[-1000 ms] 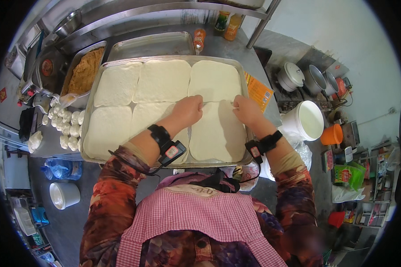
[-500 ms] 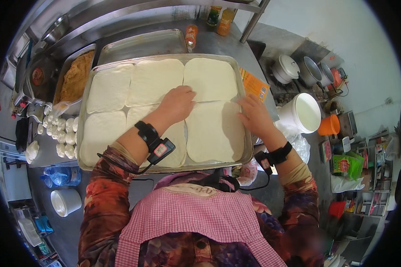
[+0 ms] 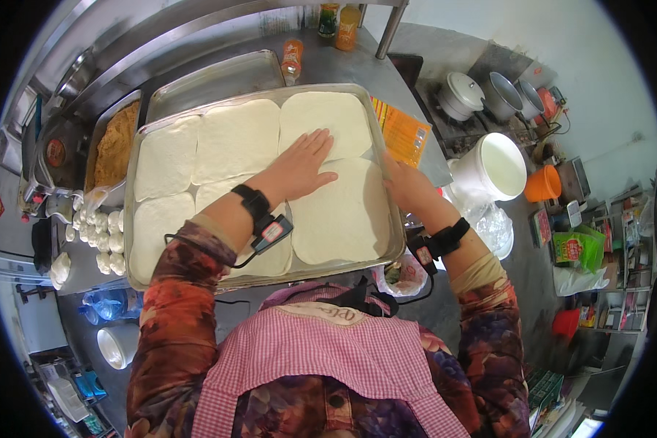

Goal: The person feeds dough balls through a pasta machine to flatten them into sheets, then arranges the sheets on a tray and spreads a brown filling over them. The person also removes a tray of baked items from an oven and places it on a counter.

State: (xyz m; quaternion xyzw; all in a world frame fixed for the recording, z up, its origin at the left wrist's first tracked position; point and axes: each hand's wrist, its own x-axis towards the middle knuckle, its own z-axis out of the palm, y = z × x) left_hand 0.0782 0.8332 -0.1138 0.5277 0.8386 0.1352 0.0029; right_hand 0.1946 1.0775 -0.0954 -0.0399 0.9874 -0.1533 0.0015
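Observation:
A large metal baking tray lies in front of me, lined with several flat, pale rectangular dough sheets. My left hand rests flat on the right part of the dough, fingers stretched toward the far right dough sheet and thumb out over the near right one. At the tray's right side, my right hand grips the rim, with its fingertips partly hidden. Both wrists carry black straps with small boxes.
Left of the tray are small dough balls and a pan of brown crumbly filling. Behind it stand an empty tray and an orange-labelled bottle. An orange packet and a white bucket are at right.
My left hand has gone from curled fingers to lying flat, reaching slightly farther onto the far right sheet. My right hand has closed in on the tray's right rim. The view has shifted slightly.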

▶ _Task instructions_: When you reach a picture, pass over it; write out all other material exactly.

▶ _Expected answer_:
[-1000 ms] 
[-500 ms] 
[+0 ms] 

Goal: The person feeds dough balls through a pasta machine to flatten them into sheets, then arranges the sheets on a tray and spreads a brown filling over them. The person also removes a tray of baked items from an oven and places it on a counter.

State: (xyz m; quaternion xyzw; all in a world frame fixed for the recording, z up, its origin at the left wrist's first tracked position; point and axes: each hand's wrist, its own x-axis towards the middle knuckle, its own z-axis out of the palm, y = z × x) left_hand 0.0782 0.8332 -0.1138 0.5277 0.8386 0.1352 0.0029; right_hand 0.1946 1.0775 -0.0954 -0.0399 0.9874 -0.1533 0.0015
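Observation:
A large metal baking tray lies in front of me, lined with several flat, pale rectangular dough sheets. My left hand rests flat on the right part of the dough, fingers stretched toward the far right dough sheet and thumb out over the near right one. At the tray's right side, my right hand grips the rim, with its fingertips partly hidden. Both wrists carry black straps with small boxes.
Left of the tray are small dough balls and a pan of brown crumbly filling. Behind it stand an empty tray and an orange-labelled bottle. An orange packet and a white bucket are at right.
My left hand has gone from curled fingers to lying flat, reaching slightly farther onto the far right sheet. My right hand has closed in on the tray's right rim. The view has shifted slightly.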

The exercise is complete.